Task instructions: Please write out every line of the listing without alteration, but omit the images.

Supplied data:
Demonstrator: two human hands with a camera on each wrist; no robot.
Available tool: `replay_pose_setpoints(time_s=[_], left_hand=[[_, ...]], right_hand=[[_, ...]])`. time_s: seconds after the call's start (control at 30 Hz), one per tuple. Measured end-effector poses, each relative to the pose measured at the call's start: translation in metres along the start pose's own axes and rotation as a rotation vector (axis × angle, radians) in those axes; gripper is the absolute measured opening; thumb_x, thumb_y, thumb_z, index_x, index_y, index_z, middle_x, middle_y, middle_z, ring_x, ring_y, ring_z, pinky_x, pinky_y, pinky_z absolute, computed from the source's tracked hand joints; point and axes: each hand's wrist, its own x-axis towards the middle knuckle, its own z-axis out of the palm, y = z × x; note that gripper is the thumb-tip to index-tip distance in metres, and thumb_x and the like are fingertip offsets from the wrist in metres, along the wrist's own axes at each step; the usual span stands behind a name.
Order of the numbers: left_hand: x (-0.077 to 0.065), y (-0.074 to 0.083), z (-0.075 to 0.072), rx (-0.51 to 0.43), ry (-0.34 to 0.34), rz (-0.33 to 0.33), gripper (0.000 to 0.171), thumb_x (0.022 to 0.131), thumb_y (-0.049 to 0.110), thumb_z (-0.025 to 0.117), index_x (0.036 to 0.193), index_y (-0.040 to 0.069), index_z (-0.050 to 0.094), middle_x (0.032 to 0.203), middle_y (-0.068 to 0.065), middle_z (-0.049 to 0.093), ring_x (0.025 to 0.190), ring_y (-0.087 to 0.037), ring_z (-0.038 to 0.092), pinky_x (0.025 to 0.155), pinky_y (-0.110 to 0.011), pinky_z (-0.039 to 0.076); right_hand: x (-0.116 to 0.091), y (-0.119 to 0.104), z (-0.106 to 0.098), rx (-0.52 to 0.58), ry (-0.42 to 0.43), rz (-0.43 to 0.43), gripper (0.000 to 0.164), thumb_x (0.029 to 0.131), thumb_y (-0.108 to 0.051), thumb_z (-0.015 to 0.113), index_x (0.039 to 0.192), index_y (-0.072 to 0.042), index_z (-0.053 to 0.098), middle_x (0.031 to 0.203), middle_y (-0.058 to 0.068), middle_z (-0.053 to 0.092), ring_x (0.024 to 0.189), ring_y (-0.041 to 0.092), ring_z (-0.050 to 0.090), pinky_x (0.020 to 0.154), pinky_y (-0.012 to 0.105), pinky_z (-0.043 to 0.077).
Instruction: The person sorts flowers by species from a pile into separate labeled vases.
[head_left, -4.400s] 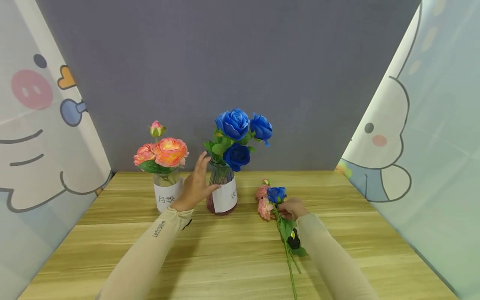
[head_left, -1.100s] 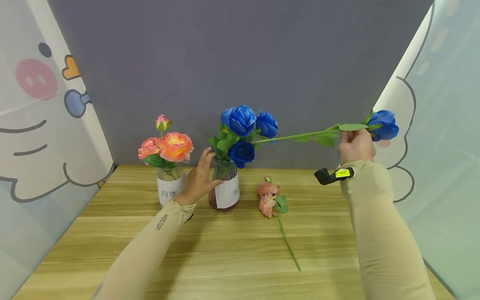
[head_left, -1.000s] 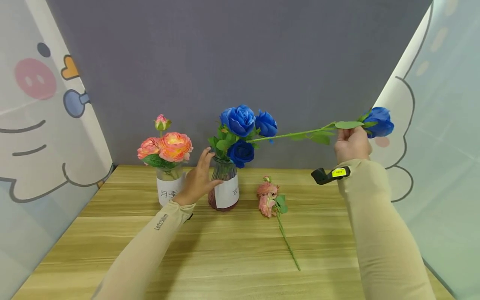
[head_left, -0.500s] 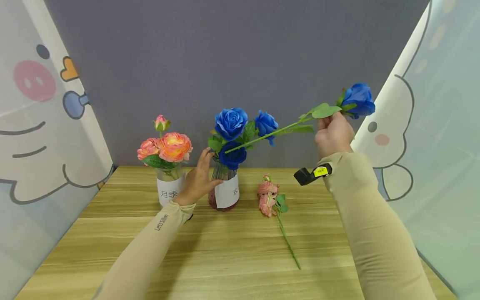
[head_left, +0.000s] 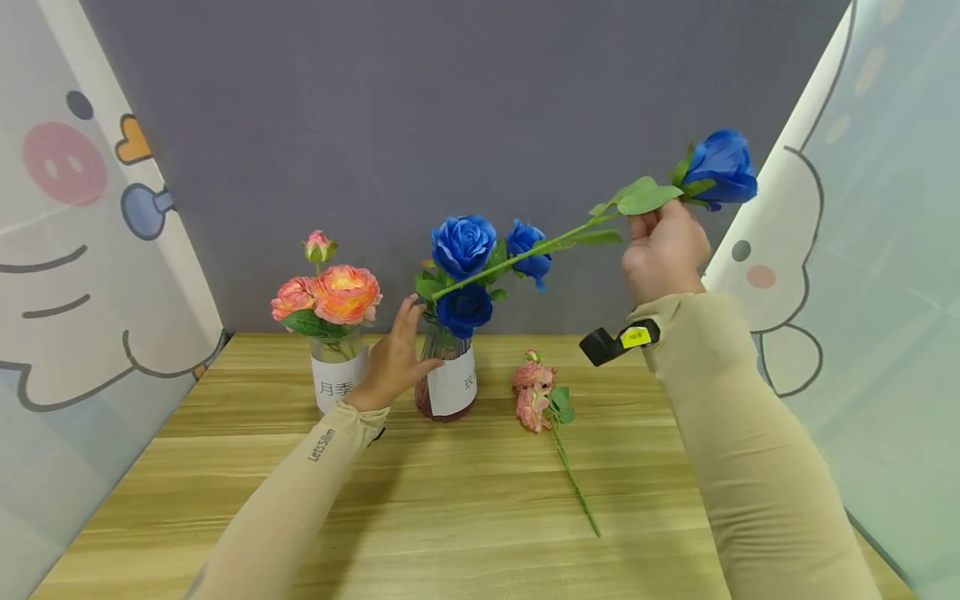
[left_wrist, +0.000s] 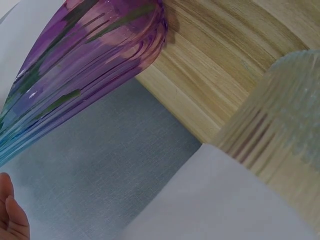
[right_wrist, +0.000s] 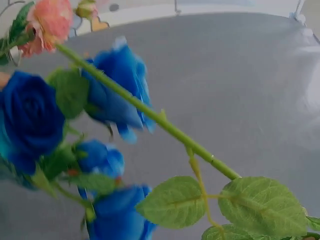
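Observation:
My right hand (head_left: pixel 667 250) pinches a blue rose (head_left: pixel 722 171) just below its bloom, raised at the right. Its long green stem (right_wrist: pixel 165 122) slants down to the left, its cut end in front of the roses in the ribbed purple glass vase (head_left: pixel 444 408). That vase holds several blue roses (head_left: pixel 463 247) and bears a white paper label (head_left: pixel 452 385). On the vase's left side rests my left hand (head_left: pixel 393 358), fingers extended up by the rim and thumb along the body. In the left wrist view, fingertips (left_wrist: pixel 14 215) show beside the purple glass (left_wrist: pixel 100 55).
Left of my left hand stands a clear glass vase (head_left: pixel 330 346) of orange-pink flowers (head_left: pixel 347 293) with a labelled front. A pink flower stem (head_left: pixel 534 400) lies on the wooden table (head_left: pixel 465 517), right of centre. A grey panel (head_left: pixel 480 108) rises behind, with cartoon-printed walls at both sides.
My right hand has picked the blue rose up from beside the pink stem, swung it out right, then brought it back left and higher, its stem tilting down. My left hand stays on the vase.

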Motion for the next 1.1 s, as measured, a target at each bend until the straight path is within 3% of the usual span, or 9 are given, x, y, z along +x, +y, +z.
replay_pose_setpoints(time_s=[0.27, 0.43, 0.57, 0.73, 0.9, 1.1], left_hand=[[-0.003, -0.001, 0.000, 0.015, 0.014, -0.015, 0.091, 0.065, 0.011, 0.089, 0.136, -0.008, 0.035, 0.148, -0.027, 0.029, 0.049, -0.019, 0.045, 0.043, -0.034, 0.043], [-0.005, -0.001, 0.001, 0.008, 0.019, -0.013, 0.088, 0.066, 0.010, 0.089, 0.135, -0.005, 0.035, 0.147, -0.027, 0.029, 0.048, -0.016, 0.042, 0.042, -0.032, 0.042], [-0.005, 0.000, 0.001, 0.014, 0.027, -0.004, 0.089, 0.066, 0.011, 0.089, 0.135, -0.005, 0.035, 0.146, -0.028, 0.030, 0.047, -0.016, 0.042, 0.042, -0.032, 0.042], [-0.006, 0.002, 0.001, 0.015, 0.014, -0.013, 0.088, 0.067, 0.011, 0.088, 0.135, -0.007, 0.035, 0.148, -0.027, 0.028, 0.047, -0.018, 0.043, 0.042, -0.032, 0.042], [-0.005, 0.002, 0.001, 0.013, 0.020, 0.003, 0.088, 0.068, 0.012, 0.088, 0.135, -0.005, 0.034, 0.147, -0.027, 0.029, 0.047, -0.014, 0.041, 0.042, -0.030, 0.041], [-0.002, 0.001, 0.001, 0.011, 0.043, 0.033, 0.088, 0.066, 0.010, 0.089, 0.136, -0.002, 0.035, 0.146, -0.027, 0.031, 0.047, -0.010, 0.036, 0.041, -0.029, 0.040]], right_hand=[[-0.016, 0.028, 0.006, -0.150, -0.058, -0.095, 0.011, 0.094, 0.007, 0.053, 0.103, 0.004, 0.058, 0.092, 0.014, 0.064, 0.068, 0.018, 0.062, 0.066, 0.026, 0.055], [-0.015, 0.034, 0.004, -0.163, -0.049, -0.173, 0.008, 0.091, 0.008, 0.057, 0.097, 0.004, 0.057, 0.092, 0.014, 0.064, 0.066, 0.018, 0.062, 0.064, 0.025, 0.055], [-0.018, 0.042, 0.005, -0.181, -0.068, -0.278, 0.009, 0.087, 0.013, 0.058, 0.087, 0.004, 0.060, 0.085, 0.013, 0.064, 0.056, 0.015, 0.056, 0.053, 0.020, 0.049], [-0.027, 0.053, 0.007, -0.253, -0.157, -0.441, 0.012, 0.083, 0.014, 0.060, 0.081, 0.003, 0.065, 0.072, 0.010, 0.061, 0.053, 0.014, 0.049, 0.052, 0.023, 0.043], [-0.024, 0.048, 0.005, -0.256, -0.207, -0.521, 0.012, 0.081, 0.015, 0.062, 0.081, 0.004, 0.066, 0.069, 0.010, 0.059, 0.053, 0.015, 0.050, 0.052, 0.023, 0.043], [-0.011, 0.032, 0.000, -0.267, -0.181, -0.571, 0.011, 0.080, 0.014, 0.064, 0.081, 0.004, 0.067, 0.070, 0.011, 0.059, 0.055, 0.016, 0.054, 0.055, 0.024, 0.047]])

Solution to the problem:
Demonstrator: two human hands with a camera on each wrist; no robot.
Available tool: `replay_pose_setpoints(time_s=[_], left_hand=[[_, ...]], right_hand=[[_, ...]])`. time_s: seconds after the call's start (control at 30 Hz), one per tuple. Measured end-effector poses, each relative to the pose measured at the call's start: translation in metres along the start pose's own axes and rotation as a rotation vector (axis × angle, radians) in those axes; gripper is the absolute measured opening; thumb_x, thumb_y, thumb_z, index_x, index_y, index_z, middle_x, middle_y, middle_z, ring_x, ring_y, ring_z, pinky_x, pinky_y, pinky_z absolute, computed from the source's tracked hand joints; point and axes: each hand's wrist, its own x-axis towards the middle knuckle, its own z-axis out of the palm, y = z × x; note that gripper is the thumb-tip to index-tip distance in metres, and thumb_x and the like are fingertip offsets from the wrist in metres, along the wrist's own axes at each step; the usual span stands behind a name.
Order of the numbers: left_hand: x (-0.077 to 0.065), y (-0.074 to 0.083), z (-0.075 to 0.072), rx (-0.51 to 0.43), ry (-0.34 to 0.34), rz (-0.33 to 0.33), gripper (0.000 to 0.171), thumb_x (0.022 to 0.131), thumb_y (-0.049 to 0.110), thumb_z (-0.025 to 0.117), index_x (0.036 to 0.193), index_y (-0.040 to 0.069), index_z (-0.050 to 0.094), middle_x (0.032 to 0.203), middle_y (-0.068 to 0.065), middle_z (-0.049 to 0.093), ring_x (0.025 to 0.190), ring_y (-0.087 to 0.037), ring_z (-0.038 to 0.092), pinky_x (0.025 to 0.155), pinky_y (-0.110 to 0.011), pinky_z (-0.039 to 0.076); right_hand: x (-0.116 to 0.091), y (-0.119 to 0.104), z (-0.106 to 0.098), rx (-0.52 to 0.58), ry (-0.42 to 0.43), rz (-0.43 to 0.43), gripper (0.000 to 0.164), thumb_x (0.029 to 0.131), thumb_y (-0.108 to 0.051), thumb_z (-0.015 to 0.113), index_x (0.039 to 0.192), index_y (-0.072 to 0.042), index_z (-0.053 to 0.098), middle_x (0.031 to 0.203), middle_y (-0.058 to 0.068), middle_z (-0.053 to 0.092), ring_x (0.024 to 0.189), ring_y (-0.041 to 0.092), ring_z (-0.050 to 0.090), pinky_x (0.020 to 0.154), pinky_y (-0.012 to 0.105), pinky_z (-0.043 to 0.077).
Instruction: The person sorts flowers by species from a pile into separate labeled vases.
[head_left, -4.400s] 
[head_left, -1.100s] 
[head_left, -1.000s] 
[head_left, -0.500s] 
[head_left, +0.000s] 
[left_wrist, +0.000s] 
[right_wrist, +0.000s] 
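Observation:
My right hand (head_left: pixel 667 250) pinches a blue rose (head_left: pixel 722 171) just below its bloom, raised at the right. Its long green stem (right_wrist: pixel 165 122) slants down to the left, its cut end in front of the roses in the ribbed purple glass vase (head_left: pixel 444 408). That vase holds several blue roses (head_left: pixel 463 247) and bears a white paper label (head_left: pixel 452 385). On the vase's left side rests my left hand (head_left: pixel 393 358), fingers extended up by the rim and thumb along the body. In the left wrist view, fingertips (left_wrist: pixel 14 215) show beside the purple glass (left_wrist: pixel 100 55).
Left of my left hand stands a clear glass vase (head_left: pixel 330 346) of orange-pink flowers (head_left: pixel 347 293) with a labelled front. A pink flower stem (head_left: pixel 534 400) lies on the wooden table (head_left: pixel 465 517), right of centre. A grey panel (head_left: pixel 480 108) rises behind, with cartoon-printed walls at both sides.
My right hand has picked the blue rose up from beside the pink stem, swung it out right, then brought it back left and higher, its stem tilting down. My left hand stays on the vase.
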
Motion for the next 1.1 s, as measured, a target at each bend until the straight path is within 3% of the usual span, or 9 are given, x, y, z along +x, +y, +z.
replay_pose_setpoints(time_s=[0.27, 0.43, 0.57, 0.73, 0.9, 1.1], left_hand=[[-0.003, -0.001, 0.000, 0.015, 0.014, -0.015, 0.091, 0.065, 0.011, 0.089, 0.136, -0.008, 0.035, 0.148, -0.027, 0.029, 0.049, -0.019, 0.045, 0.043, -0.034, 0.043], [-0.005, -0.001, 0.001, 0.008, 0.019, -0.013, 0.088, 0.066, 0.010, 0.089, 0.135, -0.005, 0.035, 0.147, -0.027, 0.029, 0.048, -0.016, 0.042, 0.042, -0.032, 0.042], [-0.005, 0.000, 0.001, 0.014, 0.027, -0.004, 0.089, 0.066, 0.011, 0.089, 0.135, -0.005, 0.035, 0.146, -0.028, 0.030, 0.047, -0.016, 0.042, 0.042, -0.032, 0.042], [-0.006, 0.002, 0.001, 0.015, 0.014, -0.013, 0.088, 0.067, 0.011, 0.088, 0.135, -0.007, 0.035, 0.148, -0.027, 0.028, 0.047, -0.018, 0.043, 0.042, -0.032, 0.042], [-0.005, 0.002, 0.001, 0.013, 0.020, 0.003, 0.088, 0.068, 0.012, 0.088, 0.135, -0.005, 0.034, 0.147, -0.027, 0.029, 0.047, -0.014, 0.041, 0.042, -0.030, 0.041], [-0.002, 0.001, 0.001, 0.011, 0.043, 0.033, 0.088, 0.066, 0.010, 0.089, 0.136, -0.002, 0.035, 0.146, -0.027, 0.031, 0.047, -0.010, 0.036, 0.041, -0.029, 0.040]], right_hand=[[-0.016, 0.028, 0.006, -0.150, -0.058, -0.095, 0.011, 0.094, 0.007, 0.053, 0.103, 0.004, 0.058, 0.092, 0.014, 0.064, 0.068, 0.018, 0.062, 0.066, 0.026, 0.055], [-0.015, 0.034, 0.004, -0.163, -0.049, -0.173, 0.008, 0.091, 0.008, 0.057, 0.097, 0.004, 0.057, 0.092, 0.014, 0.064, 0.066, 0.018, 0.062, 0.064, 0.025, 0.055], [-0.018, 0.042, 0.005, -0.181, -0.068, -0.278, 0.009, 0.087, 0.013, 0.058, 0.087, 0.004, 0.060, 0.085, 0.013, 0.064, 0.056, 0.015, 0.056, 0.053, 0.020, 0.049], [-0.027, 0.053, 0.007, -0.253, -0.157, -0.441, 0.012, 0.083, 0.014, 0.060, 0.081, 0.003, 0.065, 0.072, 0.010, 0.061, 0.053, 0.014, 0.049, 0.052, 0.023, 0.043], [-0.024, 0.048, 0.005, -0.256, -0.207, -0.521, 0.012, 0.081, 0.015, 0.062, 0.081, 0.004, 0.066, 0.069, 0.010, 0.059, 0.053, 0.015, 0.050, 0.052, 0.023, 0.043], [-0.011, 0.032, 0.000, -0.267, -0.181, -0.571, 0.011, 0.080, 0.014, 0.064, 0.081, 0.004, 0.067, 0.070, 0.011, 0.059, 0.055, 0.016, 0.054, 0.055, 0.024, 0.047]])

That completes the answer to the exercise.